Ma è vero che inizialmente il vostro nome era Inearthed e che Children Of Bodom non è stato altro che una sorta di raggiro…
“Esattamente, è tutto vero man! Come Inearthed abbiamo inciso due demo e li abbiamo spediti in giro per le case discografiche, ricevendo solamente rifiuti. Da tutti tranne che da una casa discografica belga che ci ha fatto subito firmare il nostro primo contratto. Al momento ci parve una figata nella nostra ingenuità, poi tutta la merda venne fuori: eravamo prigionieri di un pazzo che ci costringeva a fare tutto di tasca nostra, compreso comprare da lui i nostri dischi per poi rivenderli a nostra volta. Era un autentico delirio! Nello stesso periodo abbiamo avuto la fortuna di conoscere un ragazzo della Spinefarm al quale i pezzi sono piaciuti al punto di proporci un secondo contratto discografico…peccato che noi fossimo già legati al folle. Quindi abbiamo deciso di mandarlo a fare in culo annunciando lo scioglimento degli Inearthed, cambiando il nome in Children Of Bodom e firmando con la Spinefarm come se fossimo un gruppo nuovo di zecca”
Oggi siete una delle band di punta nel panorama metal moderno. Come vivi questo successo sempre crescente?
“Guarda, ti può sembrare strano ma non ci ho mai pensato veramente, perchè nonostante si parli dei 15 anni di vita dei Children Of Bodom, tutto si è svolto in modo estremamente veloce per noi. Non ho mai avuto veramente il tempo di fermarmi a cabalizzare sul significato della parola successo e di come questo avesse cambiato la mia vita, perchè nel giro di un nulla mi sono trovato a passare dalle prime prove in saletta alla copertina di Guitar World”

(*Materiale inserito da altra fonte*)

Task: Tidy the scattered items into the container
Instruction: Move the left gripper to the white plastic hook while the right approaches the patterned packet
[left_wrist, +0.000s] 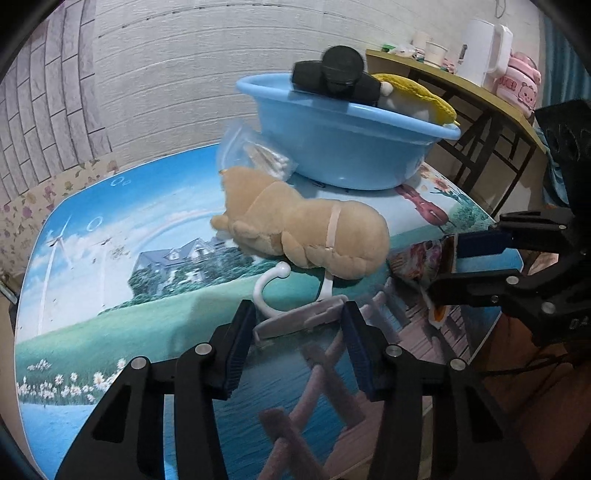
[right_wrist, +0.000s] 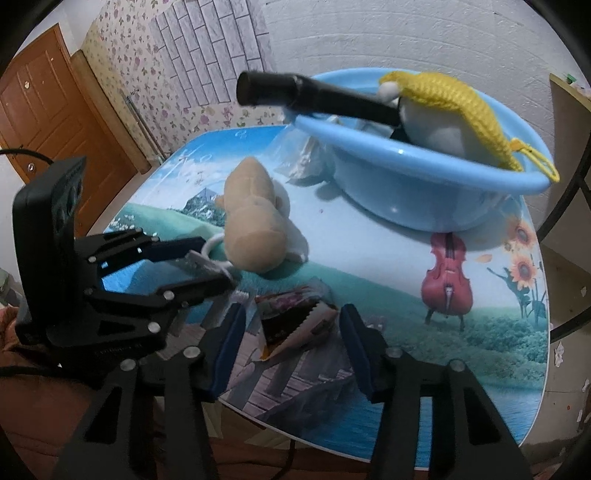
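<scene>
A blue basin stands at the table's far side and holds a black flashlight and a yellow-and-white knitted item. A tan plush toy lies in front of it. A white plastic hook lies partly under the plush. My left gripper is open around the hook's flat base. A snack packet lies near the table edge. My right gripper is open around the packet.
A clear plastic bag of cotton swabs lies beside the basin. The table top carries a printed landscape picture. A wooden side table with a white kettle and cups stands at the right. A brown door is at the left.
</scene>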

Credi che l’avere 15 anni di storia alle spalle e uno status di stella di prima grandezza nella scena metal vi abbia in qualche modo influenzato al momento di comporre nuova musica?
“Senza dubbio i 15 anni di storia alle spalle mi hanno dato maggiore consapevolezza nei miei mezzi, ma questo non ha affatto cambiato il mio modo di fare e vedere la musica. Io ho sempre sostenuto che un pezzo, per funzionare, deve nascere in modo spontaneo, quindi la spontaneità è quello che ricerco sempre. Non mi è mai successo di sedermi e trovarmi a scrivere pensando che ho uno status da mantenere, che la mia musica dovrebbe per forza suonare in un determinato modo perchè questo è quello che vogliono i nostri fan dai Children Of Bodom e altre cazzate come queste. Io prendo la chitarra e attacco a suonare. Se c’è l’ispirazione, il pezzo viene fuori da sè, altrimenti si cestina e si passa al prossimo…”
In quindici anni di carriera un nodo non è ancora stato sciolto: i Children Of Bodom sono una band power, black, death, thrash… cosa significa tutto questo?
“Sai? Non ce le frega un cazzo delle etichette. Se dopo quindici anni la gente non è ancora riuscita a capire se siamo black, power o death, il problema non è nostro, anzi, è una bella soddisfazione, perché significa che siamo riusciti a fare qualcosa di originale. Per il mio modo di vedere le cose, non esistono troppi stili, c’è il metal, e questo può essere buono o schifoso. A me interessa suonare il meglio possibile e scrivere grandi canzoni, se poi per qualcuno il pezzo è thrash o è hard rock, non sono cose che ci riguardano”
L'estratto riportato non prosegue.